One of the most provocative ideas in mechanistic interpretability is superposition: the claim that neural networks pack more features, or even more computation, into their neurons than they have dimensions to store cleanly, by overlaying things in shared directions and tolerating a little interference. If true, it would explain why dissecting a network is so hard — there may simply be more going on inside than the neuron count suggests. A toy model from Braun et al. (2025), called Compressed Computation, became a striking exhibit for the stronger version of the claim. A new paper by Jai Bhagat, Sara Molas-Medina, Giorgi Giglemiani, and Stefan Heimersheim, posted to arXiv on June 12, 2026, takes that exhibit apart and argues, in its own careful words, that compressed computation is (probably) not computation in superposition.

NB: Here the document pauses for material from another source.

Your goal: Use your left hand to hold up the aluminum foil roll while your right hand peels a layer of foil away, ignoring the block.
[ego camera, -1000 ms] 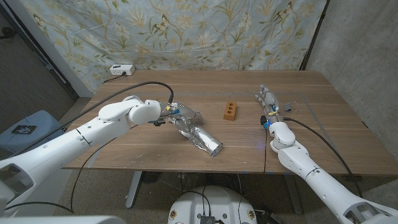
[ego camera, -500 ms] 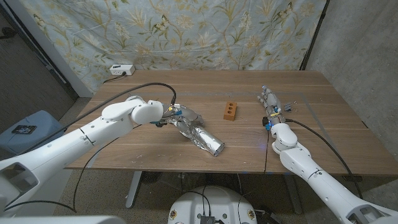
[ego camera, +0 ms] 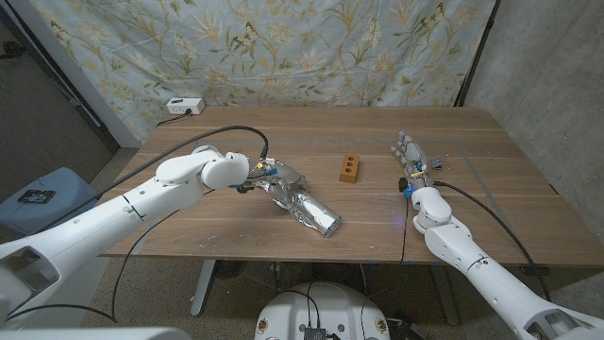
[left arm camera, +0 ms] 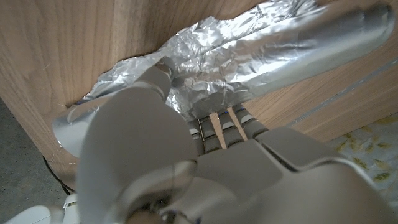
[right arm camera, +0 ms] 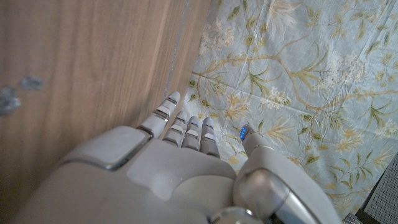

The puzzle that made the toy model famous
The setup is deliberately minimal so the surprise is unambiguous. The Compressed Computation model appears to compute 100 separate ReLU functions using just 50 neurons — and, more pointedly, it achieves a better loss than you would expect if it were only really representing 50 of those functions and giving up on the rest. That gap is the whole story. If 50 neurons can only honestly do 50 ReLUs, where does the extra performance come from? The tempting answer is computation in superposition: the network is somehow squeezing real computation for all 100 functions into a 50-dimensional space, exactly the phenomenon interpretability researchers have been hunting for. As a clean, reproducible demonstration, it was an attractive piece of evidence.
Following the extra performance to its source
The new paper's method is to stop admiring the gap and start auditing it. The authors find that the model mixes its inputs through its noisy residual stream — the running sum of vectors that flows through the network — and that this mixing corresponds to an unintended mixing matrix sitting in the labels the model is trained against. In plain terms: because the inputs bleed into each other via noise, the target the model is actually fitting is not 100 clean independent ReLUs but a version of the task that has accidental cross-talk baked in. The "extra" computation may not be extra computation at all; it may be the model exploiting structure that was unintentionally introduced into the problem itself.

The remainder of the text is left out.